● Instructions for the task
Return each line of the data below verbatim; pictures are to be left out.

<<<<

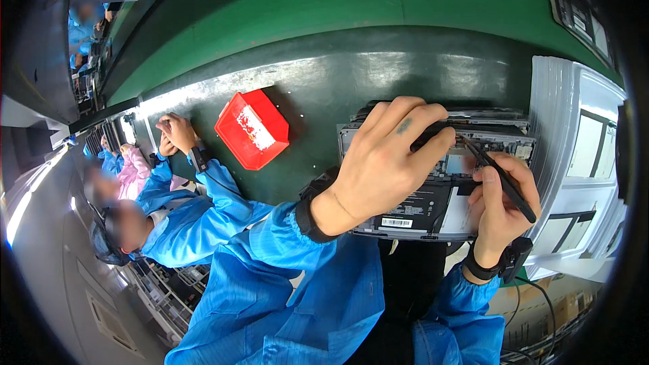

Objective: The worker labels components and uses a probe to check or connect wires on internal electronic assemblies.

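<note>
An opened laptop base [460, 213] lies in front of me, its boards and black battery [409, 206] exposed. Over its upper part reaches my left hand [382, 162], fingers bent and thumb brought close to them; what is between them, if anything, is hidden. Dark tweezers [515, 195] are gripped in my right hand [500, 203]. Their tips point down at the circuit board near my left thumb. I cannot make out whether the tips hold anything. Both wrists wear black bands.
A red tray [250, 132] with small white pieces stands left of the laptop, with white specks on the green bench [324, 88] around it. White plastic trays [551, 135] are stacked at the right. At the left sits a co-worker in a blue coat [182, 230], hands over the bench.
</note>
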Motion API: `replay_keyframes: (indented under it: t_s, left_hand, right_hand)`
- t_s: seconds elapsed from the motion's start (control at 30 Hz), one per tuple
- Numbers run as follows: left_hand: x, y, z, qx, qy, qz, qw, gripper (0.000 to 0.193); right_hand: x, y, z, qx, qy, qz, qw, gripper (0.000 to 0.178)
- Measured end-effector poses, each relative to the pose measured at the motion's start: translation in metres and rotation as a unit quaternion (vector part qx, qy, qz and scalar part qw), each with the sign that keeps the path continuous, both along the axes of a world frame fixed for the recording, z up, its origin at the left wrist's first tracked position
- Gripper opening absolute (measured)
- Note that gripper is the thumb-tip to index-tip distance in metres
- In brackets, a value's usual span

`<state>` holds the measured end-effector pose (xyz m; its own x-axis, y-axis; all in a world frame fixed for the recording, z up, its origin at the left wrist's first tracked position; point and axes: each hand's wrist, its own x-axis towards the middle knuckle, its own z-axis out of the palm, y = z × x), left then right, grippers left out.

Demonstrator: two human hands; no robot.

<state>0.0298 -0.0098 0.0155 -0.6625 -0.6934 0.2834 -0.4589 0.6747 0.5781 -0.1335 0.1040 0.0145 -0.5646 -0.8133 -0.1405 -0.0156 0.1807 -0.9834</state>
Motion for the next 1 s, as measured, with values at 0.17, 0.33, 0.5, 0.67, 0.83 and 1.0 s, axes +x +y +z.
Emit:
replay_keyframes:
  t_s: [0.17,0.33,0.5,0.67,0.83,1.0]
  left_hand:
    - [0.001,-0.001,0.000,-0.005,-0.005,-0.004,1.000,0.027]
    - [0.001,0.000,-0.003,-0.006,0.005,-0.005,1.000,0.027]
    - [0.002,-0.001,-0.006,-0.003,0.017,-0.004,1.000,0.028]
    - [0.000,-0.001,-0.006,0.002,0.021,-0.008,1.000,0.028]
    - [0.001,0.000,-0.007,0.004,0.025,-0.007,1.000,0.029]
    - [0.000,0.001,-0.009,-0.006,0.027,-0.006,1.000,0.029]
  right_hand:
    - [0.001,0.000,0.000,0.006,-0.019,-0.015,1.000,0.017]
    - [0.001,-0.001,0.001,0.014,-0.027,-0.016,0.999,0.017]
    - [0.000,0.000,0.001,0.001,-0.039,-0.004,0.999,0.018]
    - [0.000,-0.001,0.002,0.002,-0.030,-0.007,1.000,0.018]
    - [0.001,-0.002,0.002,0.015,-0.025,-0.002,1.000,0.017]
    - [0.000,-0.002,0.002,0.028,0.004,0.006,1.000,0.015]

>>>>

● Task response
Objective: The worker labels components and uses a probe to check or connect wires on internal electronic assemblies.

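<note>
An opened laptop base [460, 213] lies in front of me, its boards and black battery [409, 206] exposed. Over its upper part reaches my left hand [382, 162], fingers bent and thumb brought close to them; what is between them, if anything, is hidden. Dark tweezers [515, 195] are gripped in my right hand [500, 203]. Their tips point down at the circuit board near my left thumb. I cannot make out whether the tips hold anything. Both wrists wear black bands.
A red tray [250, 132] with small white pieces stands left of the laptop, with white specks on the green bench [324, 88] around it. White plastic trays [551, 135] are stacked at the right. At the left sits a co-worker in a blue coat [182, 230], hands over the bench.
</note>
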Motion API: `replay_keyframes: (indented under it: t_s, left_hand, right_hand)`
- t_s: seconds elapsed from the motion's start (control at 30 Hz), one per tuple
- Numbers run as follows: left_hand: x, y, z, qx, qy, qz, qw, gripper (0.000 to 0.193); right_hand: x, y, z, qx, qy, qz, qw, gripper (0.000 to 0.178)
- Measured end-effector poses, each relative to the pose measured at the motion's start: translation in metres and rotation as a unit quaternion (vector part qx, qy, qz and scalar part qw), each with the sign that keeps the path continuous, both along the axes of a world frame fixed for the recording, z up, its origin at the left wrist's first tracked position
- Gripper opening absolute (measured)
- Note that gripper is the thumb-tip to index-tip distance in metres
- In brackets, a value's usual span

`<state>` holds the measured end-effector pose (xyz m; its own x-axis, y-axis; all in a world frame fixed for the recording, z up, its origin at the left wrist's first tracked position; point and axes: each hand's wrist, its own x-axis towards the middle knuckle, its own z-axis out of the palm, y = z × x), left then right, grippers left out.

Demonstrator: two human hands; no robot.

<state>0.0298 -0.0098 0.0155 -0.6625 -0.6934 0.2834 -0.4589 0.6747 0.5781 -0.1335 0.1040 0.0145 -0.5646 -0.8133 -0.1405 -0.0156 0.1807 -0.9834</state>
Motion for the next 1 s, as measured, with values at 0.17, 0.33, 0.5, 0.67, 0.83 and 1.0 s, axes +x +y +z.
Emit:
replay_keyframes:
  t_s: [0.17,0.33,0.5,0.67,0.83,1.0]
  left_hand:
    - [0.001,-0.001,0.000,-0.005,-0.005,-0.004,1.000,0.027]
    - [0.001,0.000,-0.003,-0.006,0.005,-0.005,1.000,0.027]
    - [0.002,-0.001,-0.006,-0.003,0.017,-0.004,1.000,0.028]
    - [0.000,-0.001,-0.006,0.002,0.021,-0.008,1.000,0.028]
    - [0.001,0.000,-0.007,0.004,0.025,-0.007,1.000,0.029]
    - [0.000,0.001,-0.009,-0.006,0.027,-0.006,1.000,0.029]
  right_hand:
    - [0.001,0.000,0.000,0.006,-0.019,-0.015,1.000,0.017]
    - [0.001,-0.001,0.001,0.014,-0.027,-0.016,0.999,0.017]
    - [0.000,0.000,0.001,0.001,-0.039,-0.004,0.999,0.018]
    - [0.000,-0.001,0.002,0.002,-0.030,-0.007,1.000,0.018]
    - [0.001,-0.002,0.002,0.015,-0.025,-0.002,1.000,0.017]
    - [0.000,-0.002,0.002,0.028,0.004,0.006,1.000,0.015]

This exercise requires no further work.